| WHAT THE TASK REQUIRES |
Nothing but the lines from the one with "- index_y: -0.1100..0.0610" down to the one with "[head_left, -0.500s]" should be returned, exactly and with both ends included, from the material below.

| DATA LISTING |
--

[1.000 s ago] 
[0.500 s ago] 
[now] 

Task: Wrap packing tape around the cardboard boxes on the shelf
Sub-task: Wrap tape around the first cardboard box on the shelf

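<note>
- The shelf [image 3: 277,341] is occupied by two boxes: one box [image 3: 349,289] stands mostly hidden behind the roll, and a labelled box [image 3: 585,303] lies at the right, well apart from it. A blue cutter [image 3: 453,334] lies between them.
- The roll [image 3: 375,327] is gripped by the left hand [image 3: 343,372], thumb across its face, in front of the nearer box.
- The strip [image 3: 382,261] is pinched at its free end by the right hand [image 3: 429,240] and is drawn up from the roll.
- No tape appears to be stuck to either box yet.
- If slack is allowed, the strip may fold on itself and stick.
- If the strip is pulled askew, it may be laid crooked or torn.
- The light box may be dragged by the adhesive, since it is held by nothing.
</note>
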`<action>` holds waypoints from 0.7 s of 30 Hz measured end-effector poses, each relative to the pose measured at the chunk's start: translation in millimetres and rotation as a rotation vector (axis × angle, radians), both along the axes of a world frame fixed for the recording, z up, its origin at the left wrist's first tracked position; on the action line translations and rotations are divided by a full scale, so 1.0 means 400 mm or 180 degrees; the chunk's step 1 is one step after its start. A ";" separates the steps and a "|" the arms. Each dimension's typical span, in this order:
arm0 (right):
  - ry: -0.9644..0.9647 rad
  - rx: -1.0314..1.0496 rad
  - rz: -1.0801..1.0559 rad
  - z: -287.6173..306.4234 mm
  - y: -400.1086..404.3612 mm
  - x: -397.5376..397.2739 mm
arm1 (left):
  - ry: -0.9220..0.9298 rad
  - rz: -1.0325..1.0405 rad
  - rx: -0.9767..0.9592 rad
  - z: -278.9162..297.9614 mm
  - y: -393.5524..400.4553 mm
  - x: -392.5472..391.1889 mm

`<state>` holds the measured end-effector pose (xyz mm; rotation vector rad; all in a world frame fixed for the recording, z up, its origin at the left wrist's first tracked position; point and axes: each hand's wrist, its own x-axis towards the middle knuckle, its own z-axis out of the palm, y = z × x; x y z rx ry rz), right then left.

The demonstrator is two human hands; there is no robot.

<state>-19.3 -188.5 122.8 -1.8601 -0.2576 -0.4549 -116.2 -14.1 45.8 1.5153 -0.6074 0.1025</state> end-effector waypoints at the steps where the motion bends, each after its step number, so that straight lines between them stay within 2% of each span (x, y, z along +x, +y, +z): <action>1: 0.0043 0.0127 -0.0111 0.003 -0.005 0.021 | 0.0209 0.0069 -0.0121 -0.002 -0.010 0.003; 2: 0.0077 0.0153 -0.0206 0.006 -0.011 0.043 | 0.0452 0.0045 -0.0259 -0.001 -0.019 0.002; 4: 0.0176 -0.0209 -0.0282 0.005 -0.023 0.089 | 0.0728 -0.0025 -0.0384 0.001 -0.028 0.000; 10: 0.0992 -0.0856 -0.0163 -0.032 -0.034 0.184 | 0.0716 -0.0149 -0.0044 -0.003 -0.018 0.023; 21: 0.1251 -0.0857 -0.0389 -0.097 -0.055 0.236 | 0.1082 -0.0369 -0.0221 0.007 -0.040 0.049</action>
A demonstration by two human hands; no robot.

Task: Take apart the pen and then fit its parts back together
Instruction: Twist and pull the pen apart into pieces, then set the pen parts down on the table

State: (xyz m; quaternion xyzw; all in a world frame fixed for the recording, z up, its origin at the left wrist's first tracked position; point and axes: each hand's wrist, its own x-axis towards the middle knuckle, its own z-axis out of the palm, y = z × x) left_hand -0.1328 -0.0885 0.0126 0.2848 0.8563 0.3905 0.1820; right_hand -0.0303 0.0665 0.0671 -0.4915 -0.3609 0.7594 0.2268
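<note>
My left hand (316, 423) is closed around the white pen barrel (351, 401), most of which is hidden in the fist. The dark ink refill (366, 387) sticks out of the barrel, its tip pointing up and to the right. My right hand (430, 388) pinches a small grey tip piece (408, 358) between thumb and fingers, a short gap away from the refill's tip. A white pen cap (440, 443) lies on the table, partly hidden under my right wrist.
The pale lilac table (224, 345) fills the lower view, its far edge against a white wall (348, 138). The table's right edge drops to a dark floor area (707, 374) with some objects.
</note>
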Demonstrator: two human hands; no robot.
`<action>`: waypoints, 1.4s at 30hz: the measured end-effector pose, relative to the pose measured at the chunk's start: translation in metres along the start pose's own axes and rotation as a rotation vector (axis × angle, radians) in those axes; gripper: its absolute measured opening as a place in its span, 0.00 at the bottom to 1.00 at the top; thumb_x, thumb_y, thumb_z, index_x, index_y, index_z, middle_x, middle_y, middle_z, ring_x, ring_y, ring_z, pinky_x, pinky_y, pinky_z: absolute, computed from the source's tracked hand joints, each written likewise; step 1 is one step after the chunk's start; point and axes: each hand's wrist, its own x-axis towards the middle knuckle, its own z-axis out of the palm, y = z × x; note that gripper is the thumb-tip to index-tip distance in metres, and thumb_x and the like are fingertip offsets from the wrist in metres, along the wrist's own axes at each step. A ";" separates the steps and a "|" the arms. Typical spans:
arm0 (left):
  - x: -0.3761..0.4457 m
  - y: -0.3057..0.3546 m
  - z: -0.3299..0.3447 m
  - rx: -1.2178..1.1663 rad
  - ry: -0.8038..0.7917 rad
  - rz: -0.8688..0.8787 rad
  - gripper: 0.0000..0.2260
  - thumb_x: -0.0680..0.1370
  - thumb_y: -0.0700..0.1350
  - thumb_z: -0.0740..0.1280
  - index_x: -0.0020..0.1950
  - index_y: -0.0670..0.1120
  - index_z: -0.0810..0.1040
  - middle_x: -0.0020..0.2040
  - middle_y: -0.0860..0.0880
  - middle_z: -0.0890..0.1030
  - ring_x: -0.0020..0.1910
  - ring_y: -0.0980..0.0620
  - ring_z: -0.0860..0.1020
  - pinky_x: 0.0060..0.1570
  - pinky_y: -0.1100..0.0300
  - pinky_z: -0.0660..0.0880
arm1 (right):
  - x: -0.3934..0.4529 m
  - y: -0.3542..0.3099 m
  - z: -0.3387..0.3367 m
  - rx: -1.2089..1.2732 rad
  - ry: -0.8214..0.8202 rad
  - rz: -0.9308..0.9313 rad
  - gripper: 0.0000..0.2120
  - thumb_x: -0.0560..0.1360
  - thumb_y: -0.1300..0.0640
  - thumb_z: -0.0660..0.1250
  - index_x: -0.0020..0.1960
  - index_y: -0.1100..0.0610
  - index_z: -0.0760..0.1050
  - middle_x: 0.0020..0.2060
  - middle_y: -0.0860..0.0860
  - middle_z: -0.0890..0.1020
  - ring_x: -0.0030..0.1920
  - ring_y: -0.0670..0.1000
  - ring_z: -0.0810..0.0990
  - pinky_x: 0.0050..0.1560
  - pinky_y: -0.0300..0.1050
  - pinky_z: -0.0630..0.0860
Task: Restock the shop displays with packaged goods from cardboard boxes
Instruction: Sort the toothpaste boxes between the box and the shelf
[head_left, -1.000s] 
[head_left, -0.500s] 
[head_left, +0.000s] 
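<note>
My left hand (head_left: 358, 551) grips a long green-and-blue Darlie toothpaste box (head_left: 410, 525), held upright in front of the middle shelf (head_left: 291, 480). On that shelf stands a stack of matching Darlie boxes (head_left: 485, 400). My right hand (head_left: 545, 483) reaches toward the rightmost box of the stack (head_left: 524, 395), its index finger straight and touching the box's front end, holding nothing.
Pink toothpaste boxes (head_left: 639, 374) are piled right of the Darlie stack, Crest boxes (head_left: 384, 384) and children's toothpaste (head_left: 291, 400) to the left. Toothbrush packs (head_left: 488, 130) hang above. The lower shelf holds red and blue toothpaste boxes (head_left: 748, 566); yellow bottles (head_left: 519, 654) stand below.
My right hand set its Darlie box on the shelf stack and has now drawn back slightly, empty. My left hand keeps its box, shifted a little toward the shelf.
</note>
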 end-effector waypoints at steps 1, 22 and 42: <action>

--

| OUTPUT FOR THIS EXERCISE |
  - index_y: -0.1100..0.0610
  - index_z: -0.0760..0.1050
  - middle_x: 0.0020..0.2060
  - middle_y: -0.0860..0.0860
  - middle_z: -0.0890..0.1020
  - ring_x: -0.0030..0.1920
  - ring_y: -0.0670..0.1000
  - ring_z: -0.0810..0.0990
  - pinky_x: 0.0050..0.1560
  - pinky_y: -0.0300..0.1050
  - pinky_z: -0.0630..0.0860
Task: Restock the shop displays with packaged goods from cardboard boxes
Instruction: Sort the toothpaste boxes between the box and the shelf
[head_left, -1.000s] 
[head_left, -0.500s] 

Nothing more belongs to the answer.